An attempt to commit murder requires the perpetrator to act with the specific intent to commit murder…. A general felonious intent is not sufficient." Free v. State, 455 So. 2d 137, 147 (Ala. Crim. App. 1984). To establish a prima facie case of attempted murder, the State must present evidence of the accused's specific intent to kill, and of "some overt act in part execution of the intent to commit the crime … which falls short of the completed crime; the difference between attempt and commission being that the act or step fails to produce the result intended." Broadhead v. State, 24 Ala. App. 576, 139 So. 115, 117 (1932).' "Minshew v. State, 594 So. 2d 703, 704 (Ala. Crim. App. 1991)." Murphy v. State, 108 So. 3d 531, 540-41 (Ala. Crim. App. 2012).
Here, the State presented sufficient evidence to prove that Honeycutt had the specific intent to kill Finch. Immediately after unlawfully entering Pinion's residence, Honeycutt drew his gun and pointed it at Finch. (R. 125, 180, 185.) Honeycutt then said Finch's name and either "[d]ie" or "I'm going to kill you" and pulled the trigger multiple times. (R. 125, 127, 146, 180-183, 229.) Honeycutt's intent was shown by his use of a deadly weapon and his preceding statements direct toward Finch. See Parris v. State, 885 So. 2d 813, 832 (Ala. Crim. App. 2001) (finding that "[i]ntent may be presumed from the use of a deadly weapon, the character of the assault, and other attendant circumstances CR-2023-0435 surrounding the assault" and is a question for the jury). The State thus presented sufficient evidence to prove that Honeycutt attempted to kill Finch. Honeycutt is due no relief.

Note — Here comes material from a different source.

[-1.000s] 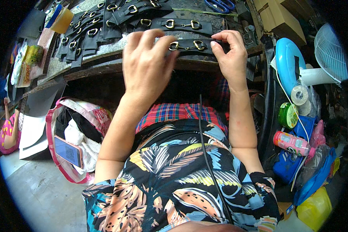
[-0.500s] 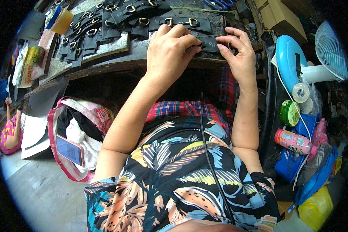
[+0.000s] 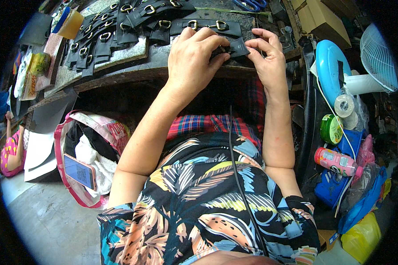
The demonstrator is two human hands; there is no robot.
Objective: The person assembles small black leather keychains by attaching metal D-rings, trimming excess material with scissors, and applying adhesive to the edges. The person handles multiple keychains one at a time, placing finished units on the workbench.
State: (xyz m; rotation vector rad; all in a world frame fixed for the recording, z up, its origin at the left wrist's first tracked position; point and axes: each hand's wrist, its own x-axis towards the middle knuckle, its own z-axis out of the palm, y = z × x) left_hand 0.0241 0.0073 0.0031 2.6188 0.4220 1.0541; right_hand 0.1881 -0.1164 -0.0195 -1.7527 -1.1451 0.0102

Conclusion For the above-stated reasons, the trial court's judgment is affirmed with respect to Honeycutt's convictions and sentences for attempted murder, certain persons forbidden to possess a firearm, and one count of first-degree burglary. However, this case is remanded to the trial court with instructions for that court to vacate one of Honeycutt's first-degree- burglary convictions, as well as the resulting sentence. Due return shall be made to this Court within 42 days of the date of this opinion.
AFFIRMED IN PART; REMANDED WITH INSTRUCTIONS.
Windom, P.J., and Kellum, Minor, and Anderson, JJ., concur.